▶ [Activity]: Give back the full listing, exactly as it is.

○ ○ ○ ○

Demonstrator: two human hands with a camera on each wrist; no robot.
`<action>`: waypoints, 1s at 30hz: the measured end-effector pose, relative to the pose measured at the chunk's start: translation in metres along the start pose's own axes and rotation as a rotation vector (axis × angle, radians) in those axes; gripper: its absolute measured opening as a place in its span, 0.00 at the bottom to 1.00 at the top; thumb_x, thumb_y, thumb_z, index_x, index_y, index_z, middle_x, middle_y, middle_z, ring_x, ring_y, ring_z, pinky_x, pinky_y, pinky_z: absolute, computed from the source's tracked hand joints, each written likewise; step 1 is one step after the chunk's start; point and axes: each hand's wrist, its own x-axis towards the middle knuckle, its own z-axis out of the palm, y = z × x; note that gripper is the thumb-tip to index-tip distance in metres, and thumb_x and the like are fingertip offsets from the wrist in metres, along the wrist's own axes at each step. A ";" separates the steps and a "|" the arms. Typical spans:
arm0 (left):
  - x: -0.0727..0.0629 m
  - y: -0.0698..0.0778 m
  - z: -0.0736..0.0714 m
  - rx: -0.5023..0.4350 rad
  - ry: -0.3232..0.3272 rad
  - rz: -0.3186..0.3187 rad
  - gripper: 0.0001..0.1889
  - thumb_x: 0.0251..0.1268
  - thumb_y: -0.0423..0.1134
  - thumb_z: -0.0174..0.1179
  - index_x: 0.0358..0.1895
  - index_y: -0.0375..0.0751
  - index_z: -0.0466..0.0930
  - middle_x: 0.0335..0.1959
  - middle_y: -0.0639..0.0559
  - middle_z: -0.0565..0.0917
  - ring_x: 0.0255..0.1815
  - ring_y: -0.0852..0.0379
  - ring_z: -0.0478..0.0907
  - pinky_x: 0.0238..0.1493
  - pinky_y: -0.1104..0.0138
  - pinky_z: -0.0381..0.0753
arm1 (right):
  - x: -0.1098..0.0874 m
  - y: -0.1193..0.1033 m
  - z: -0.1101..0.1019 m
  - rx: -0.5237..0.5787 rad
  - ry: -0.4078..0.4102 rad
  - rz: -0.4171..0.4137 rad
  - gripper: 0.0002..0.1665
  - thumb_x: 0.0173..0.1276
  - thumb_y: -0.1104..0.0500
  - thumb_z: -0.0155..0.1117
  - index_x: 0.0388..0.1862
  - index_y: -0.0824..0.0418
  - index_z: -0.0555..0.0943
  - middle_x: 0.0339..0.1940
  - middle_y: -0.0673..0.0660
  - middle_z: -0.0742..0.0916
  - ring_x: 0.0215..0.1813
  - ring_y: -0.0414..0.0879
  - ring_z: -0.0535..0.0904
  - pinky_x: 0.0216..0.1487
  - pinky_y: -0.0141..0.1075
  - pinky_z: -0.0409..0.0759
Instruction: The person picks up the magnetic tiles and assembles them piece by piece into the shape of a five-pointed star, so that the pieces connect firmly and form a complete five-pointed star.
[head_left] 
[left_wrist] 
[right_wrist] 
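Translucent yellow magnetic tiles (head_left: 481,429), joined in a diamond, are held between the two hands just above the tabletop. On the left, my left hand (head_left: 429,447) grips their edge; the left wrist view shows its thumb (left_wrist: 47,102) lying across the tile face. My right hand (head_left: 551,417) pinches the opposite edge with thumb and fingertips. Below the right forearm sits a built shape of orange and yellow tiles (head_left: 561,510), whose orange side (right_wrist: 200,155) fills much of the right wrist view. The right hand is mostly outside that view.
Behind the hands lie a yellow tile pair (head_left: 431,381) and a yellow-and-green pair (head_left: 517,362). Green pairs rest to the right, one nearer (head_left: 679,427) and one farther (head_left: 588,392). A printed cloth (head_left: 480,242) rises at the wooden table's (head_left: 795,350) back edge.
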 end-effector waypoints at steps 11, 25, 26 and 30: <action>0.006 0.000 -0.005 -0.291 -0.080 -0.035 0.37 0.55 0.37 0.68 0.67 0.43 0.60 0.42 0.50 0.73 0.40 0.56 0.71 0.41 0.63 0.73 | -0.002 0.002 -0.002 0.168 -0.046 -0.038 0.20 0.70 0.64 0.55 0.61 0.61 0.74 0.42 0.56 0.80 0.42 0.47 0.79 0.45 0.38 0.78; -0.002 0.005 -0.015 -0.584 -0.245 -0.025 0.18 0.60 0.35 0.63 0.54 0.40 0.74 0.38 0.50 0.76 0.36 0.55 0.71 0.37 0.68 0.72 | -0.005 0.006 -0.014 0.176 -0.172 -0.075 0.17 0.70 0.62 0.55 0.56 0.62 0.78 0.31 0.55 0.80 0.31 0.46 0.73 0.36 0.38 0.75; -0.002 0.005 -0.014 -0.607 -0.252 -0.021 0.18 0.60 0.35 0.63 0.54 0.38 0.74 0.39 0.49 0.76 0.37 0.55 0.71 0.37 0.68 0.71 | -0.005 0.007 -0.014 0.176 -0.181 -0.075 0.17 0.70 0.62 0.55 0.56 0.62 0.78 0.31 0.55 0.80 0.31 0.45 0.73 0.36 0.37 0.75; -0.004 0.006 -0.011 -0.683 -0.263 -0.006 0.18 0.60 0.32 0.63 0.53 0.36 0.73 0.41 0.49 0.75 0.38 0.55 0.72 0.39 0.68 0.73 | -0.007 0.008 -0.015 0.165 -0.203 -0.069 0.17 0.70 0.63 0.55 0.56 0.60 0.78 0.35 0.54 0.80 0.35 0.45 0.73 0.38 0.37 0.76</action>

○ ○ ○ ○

▶ [Solved exercise]:
Demonstrator: two human hands with a camera on each wrist; no robot.
`<action>`: waypoints, 1s at 30hz: the measured end-effector pose, relative to the pose measured at the chunk's start: translation in metres along the start pose's own axes and rotation as a rotation vector (axis × angle, radians) in those axes; gripper: its absolute measured opening as a place in its span, 0.00 at the bottom to 1.00 at the top; thumb_x, thumb_y, thumb_z, index_x, index_y, index_z, middle_x, middle_y, middle_z, ring_x, ring_y, ring_z, pinky_x, pinky_y, pinky_z: absolute, computed from the source's tracked hand joints, each written likewise; step 1 is one step after the chunk's start; point and axes: each hand's wrist, its own x-axis towards the middle knuckle, its own z-axis out of the palm, y = z × x; note that gripper is the thumb-tip to index-tip distance in metres, and thumb_x and the like are fingertip offsets from the wrist in metres, along the wrist's own axes at each step. A ";" separates the steps and a "|" the arms. Typical spans:
arm0 (left):
  - x: -0.0727..0.0629 m
  - y: -0.0698..0.0778 m
  - z: -0.0736..0.0714 m
  - rx: -0.5023..0.4350 rad
  - ry: -0.3232..0.3272 rad
  - rz: -0.3186..0.3187 rad
  - gripper: 0.0001..0.1889
  - thumb_x: 0.0251..0.1268
  - thumb_y: -0.0423..0.1134
  - thumb_z: -0.0174..0.1179
  - index_x: 0.0358..0.1895
  - index_y: -0.0375..0.0751
  - index_z: -0.0466..0.0930
  - middle_x: 0.0335..0.1959
  - middle_y: -0.0639..0.0559
  - middle_z: -0.0565..0.0917
  - ring_x: 0.0255..0.1815
  - ring_y: -0.0852..0.0379
  - ring_z: -0.0478..0.0907
  - pinky_x: 0.0238..0.1493
  - pinky_y: -0.1104..0.0138
  - pinky_z: -0.0381..0.0753
arm1 (right):
  - x: -0.1098..0.0874 m
  - y: -0.1193..0.1033 m
  - z: -0.1101..0.1019 m
  - rx: -0.5237..0.5787 rad
  - ry: -0.4078..0.4102 rad
  - rz: -0.4171..0.4137 rad
  - gripper: 0.0002..0.1665
  - thumb_x: 0.0173..0.1276
  - thumb_y: -0.1104..0.0500
  - thumb_z: -0.0155..0.1117
  - index_x: 0.0388..0.1862
  - index_y: -0.0824..0.0418
  - index_z: -0.0555..0.0943
  - middle_x: 0.0339..0.1940
  - middle_y: -0.0673..0.0660
  - middle_z: -0.0742..0.0916
  - ring_x: 0.0215..0.1813
  - ring_y: -0.0414..0.0879
  - ring_z: -0.0535..0.0904
  - pinky_x: 0.0216..0.1487
  - pinky_y: -0.0141..0.1075
  - pinky_z: -0.0409..0.0759
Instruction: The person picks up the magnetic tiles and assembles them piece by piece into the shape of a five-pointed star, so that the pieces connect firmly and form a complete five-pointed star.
[head_left] 
[left_wrist] 
[right_wrist] 
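Translucent yellow magnetic tiles (head_left: 481,429), joined in a diamond, are held between the two hands just above the tabletop. On the left, my left hand (head_left: 429,447) grips their edge; the left wrist view shows its thumb (left_wrist: 47,102) lying across the tile face. My right hand (head_left: 551,417) pinches the opposite edge with thumb and fingertips. Below the right forearm sits a built shape of orange and yellow tiles (head_left: 561,510), whose orange side (right_wrist: 200,155) fills much of the right wrist view. The right hand is mostly outside that view.
Behind the hands lie a yellow tile pair (head_left: 431,381) and a yellow-and-green pair (head_left: 517,362). Green pairs rest to the right, one nearer (head_left: 679,427) and one farther (head_left: 588,392). A printed cloth (head_left: 480,242) rises at the wooden table's (head_left: 795,350) back edge.
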 end-effector waypoints at steps 11, 25, 26 and 30: <action>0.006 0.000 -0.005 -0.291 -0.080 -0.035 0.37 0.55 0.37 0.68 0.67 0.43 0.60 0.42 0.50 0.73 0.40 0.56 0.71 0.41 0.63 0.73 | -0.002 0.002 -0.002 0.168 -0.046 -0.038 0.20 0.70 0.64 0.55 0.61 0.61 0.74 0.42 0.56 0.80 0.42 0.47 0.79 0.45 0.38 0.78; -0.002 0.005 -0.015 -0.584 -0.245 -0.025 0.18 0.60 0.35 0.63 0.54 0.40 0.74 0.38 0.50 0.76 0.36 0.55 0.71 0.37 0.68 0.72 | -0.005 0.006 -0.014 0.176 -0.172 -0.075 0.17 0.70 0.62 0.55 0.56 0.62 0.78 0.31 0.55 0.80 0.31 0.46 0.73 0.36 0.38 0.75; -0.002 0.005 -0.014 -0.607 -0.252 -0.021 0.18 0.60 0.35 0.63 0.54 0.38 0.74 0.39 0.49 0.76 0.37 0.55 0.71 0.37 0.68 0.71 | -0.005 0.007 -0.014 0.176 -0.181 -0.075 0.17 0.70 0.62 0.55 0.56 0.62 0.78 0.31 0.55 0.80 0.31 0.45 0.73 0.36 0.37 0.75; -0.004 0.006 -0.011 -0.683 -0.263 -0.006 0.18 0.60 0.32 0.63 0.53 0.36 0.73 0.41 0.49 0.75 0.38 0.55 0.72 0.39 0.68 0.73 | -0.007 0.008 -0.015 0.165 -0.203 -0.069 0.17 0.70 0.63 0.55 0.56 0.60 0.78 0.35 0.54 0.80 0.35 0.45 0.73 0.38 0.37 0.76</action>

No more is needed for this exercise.